The largest curatorial project of Tagore’s drawings and paintings to have been showcased around the world

A landscape by Rabindranath Tagore (A landscape by Rabindranath Tagore)Premium
A landscape by Rabindranath Tagore
(A landscape by Rabindranath Tagore)

The Last Harvest is the largest curatorial project of the paintings and drawings of Rabindranath Tagore. Visual art came late to the Nobel laureate. At the age of 67, after the world celebrated him as a playwright, author, poet and composer—and he had travelled and assimilated the cultures of the world—Tagore discovered the painter in him, a passion that he would have time for often at night after his day’s commitments and work were over, says Prof. Raman Siva Kumar, a Tagore historian who teaches at the Visva-Bharati University in Santiniketan, West Bengal. “I am hopelessly entangled in the spell that the lines have cast around me," Tagore wrote at the time.

His writings have doodles and basic sketches, some of which are now on the walls of some Metro stations in Kolkata, including the Rabindra Sadan Metro station. In his late 60s, Tagore developed his doodles and took them to their aesthetic end, often erasing the text under them. “Sketching was often a way to erase meanings for him, and to find new meanings," said Prof. Siva Kumar, on a guided tour of the show that opened to the public on 20 April at Mumbai’s National Gallery of Modern Art (NGMA). He never dated or titled his paintings because he said that contrary to his writings, which always began with an idea, his drawings and paintings began with a line of a form, and the idea emerged later.
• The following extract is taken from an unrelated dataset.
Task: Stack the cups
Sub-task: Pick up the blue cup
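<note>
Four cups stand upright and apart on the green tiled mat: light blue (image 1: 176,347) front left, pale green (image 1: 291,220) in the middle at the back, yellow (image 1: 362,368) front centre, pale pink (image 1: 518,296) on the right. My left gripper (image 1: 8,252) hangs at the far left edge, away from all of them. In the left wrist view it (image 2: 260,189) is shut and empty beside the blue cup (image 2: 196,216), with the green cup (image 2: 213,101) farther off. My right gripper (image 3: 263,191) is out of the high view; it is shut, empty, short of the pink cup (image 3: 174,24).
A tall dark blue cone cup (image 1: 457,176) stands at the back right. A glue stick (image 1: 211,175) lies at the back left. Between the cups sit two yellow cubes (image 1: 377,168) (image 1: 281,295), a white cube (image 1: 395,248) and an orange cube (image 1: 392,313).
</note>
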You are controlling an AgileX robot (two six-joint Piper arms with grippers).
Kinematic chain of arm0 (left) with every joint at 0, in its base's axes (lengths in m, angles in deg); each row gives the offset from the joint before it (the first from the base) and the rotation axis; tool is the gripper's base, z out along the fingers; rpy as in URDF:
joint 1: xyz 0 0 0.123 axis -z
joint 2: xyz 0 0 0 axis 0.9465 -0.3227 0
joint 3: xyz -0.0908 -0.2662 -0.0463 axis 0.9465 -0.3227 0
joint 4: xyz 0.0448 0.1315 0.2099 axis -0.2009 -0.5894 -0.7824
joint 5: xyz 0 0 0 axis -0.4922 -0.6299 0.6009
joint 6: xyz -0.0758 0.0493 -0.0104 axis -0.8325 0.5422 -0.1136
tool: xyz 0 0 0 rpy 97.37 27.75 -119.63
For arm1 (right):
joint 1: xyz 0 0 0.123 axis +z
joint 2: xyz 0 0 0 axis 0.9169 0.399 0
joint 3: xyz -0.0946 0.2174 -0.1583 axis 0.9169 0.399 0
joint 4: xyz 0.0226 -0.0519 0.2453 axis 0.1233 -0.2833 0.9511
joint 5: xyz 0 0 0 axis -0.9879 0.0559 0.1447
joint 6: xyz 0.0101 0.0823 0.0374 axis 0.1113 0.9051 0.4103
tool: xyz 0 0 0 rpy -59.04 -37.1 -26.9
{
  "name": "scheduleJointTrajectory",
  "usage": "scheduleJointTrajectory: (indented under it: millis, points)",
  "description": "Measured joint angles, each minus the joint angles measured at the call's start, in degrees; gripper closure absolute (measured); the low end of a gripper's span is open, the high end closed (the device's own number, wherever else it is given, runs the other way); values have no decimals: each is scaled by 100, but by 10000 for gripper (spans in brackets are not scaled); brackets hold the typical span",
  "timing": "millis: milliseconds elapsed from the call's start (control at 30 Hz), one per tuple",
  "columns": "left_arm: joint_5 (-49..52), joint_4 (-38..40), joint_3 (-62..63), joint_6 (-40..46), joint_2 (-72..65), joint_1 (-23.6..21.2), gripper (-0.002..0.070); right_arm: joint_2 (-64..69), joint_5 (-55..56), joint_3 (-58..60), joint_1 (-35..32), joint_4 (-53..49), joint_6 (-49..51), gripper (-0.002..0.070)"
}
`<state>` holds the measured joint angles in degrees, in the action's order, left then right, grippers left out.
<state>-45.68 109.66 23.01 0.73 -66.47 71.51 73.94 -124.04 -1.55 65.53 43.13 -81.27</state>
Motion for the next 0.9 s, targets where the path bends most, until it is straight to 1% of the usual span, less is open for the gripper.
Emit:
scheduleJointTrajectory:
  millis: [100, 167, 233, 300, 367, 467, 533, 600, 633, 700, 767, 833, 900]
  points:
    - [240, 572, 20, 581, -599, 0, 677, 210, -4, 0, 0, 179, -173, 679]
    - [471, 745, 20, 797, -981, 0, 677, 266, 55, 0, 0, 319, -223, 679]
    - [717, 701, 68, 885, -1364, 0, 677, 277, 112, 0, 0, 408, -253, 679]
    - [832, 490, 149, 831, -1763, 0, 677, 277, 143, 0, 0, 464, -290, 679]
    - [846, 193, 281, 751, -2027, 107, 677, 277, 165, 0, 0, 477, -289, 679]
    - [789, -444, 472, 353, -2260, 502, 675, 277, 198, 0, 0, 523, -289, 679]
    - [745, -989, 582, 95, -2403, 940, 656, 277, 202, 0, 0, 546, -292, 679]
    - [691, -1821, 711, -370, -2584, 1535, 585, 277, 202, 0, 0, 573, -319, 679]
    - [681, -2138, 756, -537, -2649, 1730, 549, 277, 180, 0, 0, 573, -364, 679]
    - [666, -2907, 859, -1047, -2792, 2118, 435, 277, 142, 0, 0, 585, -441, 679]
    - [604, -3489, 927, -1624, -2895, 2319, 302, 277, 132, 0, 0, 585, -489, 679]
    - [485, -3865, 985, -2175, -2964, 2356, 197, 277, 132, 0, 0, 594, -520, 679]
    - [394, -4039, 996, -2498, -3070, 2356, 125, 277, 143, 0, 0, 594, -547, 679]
The Union government had asked Prof. Siva Kumar and Visva-Bharati to curate this show as part of the 150th birth anniversary celebrations of Tagore. It has already travelled to Berlin (Germany); Rome (Italy); Paris (France); London (UK); New York and Chicago (US); Ontario (Canada); South Korea; Kuala Lumpur (Malaysia); and Delhi before opening in Mumbai. The works on show, from 1928-41, are from the collections of Rabindra Bhavana, Visva-Bharati and the NGMA. In all he created around 2,000 drawings and paintings.

The works are categorized in four groups: the earliest paintings, geometrical, playful cross-projections of ink on paper; meditative landscapes and flower pieces; dramatic gestures and moments (influenced by his work as a playwright); and portraits that are products of social and psychological probing.

It is a fallacy to describe Tagore only as a “universalist or humanist" who borrowed rationalist ideas from the West and applied them in his art. He was a nationalist first. He found his subjects around his immediate reality; his eye and soul were in subjects steeped in situations common to Bengal and the nation—as in the work of all great artists, in Tagore’s work it is impossible not to find the provincial in the universal. Needless to say, Tagore played a monumental role in India’s freedom struggle.

When it comes to his drawings and paintings, as this show illuminates, the provincial is more hidden, and needs to be found. In fine art, his lines are fluid, and they exalt in the possibility of infinite expression.

Here is a visual tour of the works on display:

The Last Harvest is on at the National Gallery of Modern Art (NGMA), Fort, Mumbai, till early June,11am-6pm (closed on Mondays and national holidays).

Entry, 10 for Indians; 150 for foreign nationals; and 1 for children and students.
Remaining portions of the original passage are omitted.